* [YOUR OBJECTIVE] Return the run of lines below that opens with the line containing "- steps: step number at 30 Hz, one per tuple" and closes with the line containing "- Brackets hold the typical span", keeping each one exact.

* [EXERCISE DATA]
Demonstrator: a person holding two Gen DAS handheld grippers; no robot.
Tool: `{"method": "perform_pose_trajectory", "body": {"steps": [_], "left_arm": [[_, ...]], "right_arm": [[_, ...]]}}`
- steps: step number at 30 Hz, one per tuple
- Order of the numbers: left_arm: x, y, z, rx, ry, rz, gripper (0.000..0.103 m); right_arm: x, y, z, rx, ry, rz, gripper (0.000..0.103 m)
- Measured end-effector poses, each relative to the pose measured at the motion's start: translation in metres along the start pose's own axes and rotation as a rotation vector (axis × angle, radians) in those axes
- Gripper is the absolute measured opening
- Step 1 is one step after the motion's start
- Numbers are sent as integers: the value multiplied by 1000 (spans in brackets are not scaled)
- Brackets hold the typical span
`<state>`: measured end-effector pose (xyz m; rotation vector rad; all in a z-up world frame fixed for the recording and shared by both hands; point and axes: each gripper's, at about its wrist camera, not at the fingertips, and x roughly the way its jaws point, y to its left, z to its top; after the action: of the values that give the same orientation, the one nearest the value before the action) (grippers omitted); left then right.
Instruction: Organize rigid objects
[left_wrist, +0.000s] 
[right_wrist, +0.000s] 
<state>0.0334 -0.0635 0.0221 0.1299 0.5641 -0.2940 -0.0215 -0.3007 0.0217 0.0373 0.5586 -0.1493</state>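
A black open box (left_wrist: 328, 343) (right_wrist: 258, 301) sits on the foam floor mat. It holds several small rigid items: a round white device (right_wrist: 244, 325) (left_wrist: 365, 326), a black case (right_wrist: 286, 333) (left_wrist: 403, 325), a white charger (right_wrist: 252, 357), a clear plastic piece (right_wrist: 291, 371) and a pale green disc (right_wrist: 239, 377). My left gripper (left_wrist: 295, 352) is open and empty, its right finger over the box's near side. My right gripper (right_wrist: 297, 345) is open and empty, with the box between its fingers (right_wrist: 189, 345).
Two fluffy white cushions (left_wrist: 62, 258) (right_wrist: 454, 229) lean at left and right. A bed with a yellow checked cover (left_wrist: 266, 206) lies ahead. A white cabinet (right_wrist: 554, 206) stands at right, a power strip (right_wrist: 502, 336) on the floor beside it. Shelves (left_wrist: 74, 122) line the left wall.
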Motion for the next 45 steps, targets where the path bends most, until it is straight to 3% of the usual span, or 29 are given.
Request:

* [RESPONSE BELOW]
- steps: step number at 30 Hz, one per tuple
- Order of the numbers: left_arm: x, y, z, rx, ry, rz, gripper (0.000..0.103 m); right_arm: x, y, z, rx, ry, rz, gripper (0.000..0.103 m)
- Measured end-effector poses, each relative to the pose measured at the motion's start: translation in metres along the start pose's own axes and rotation as a rotation vector (axis × angle, radians) in those axes
- Gripper is the absolute measured opening
- Step 1 is one step after the motion's start
- Numbers are sent as integers: the value multiplied by 1000 (spans in brackets are not scaled)
- Brackets hold the typical span

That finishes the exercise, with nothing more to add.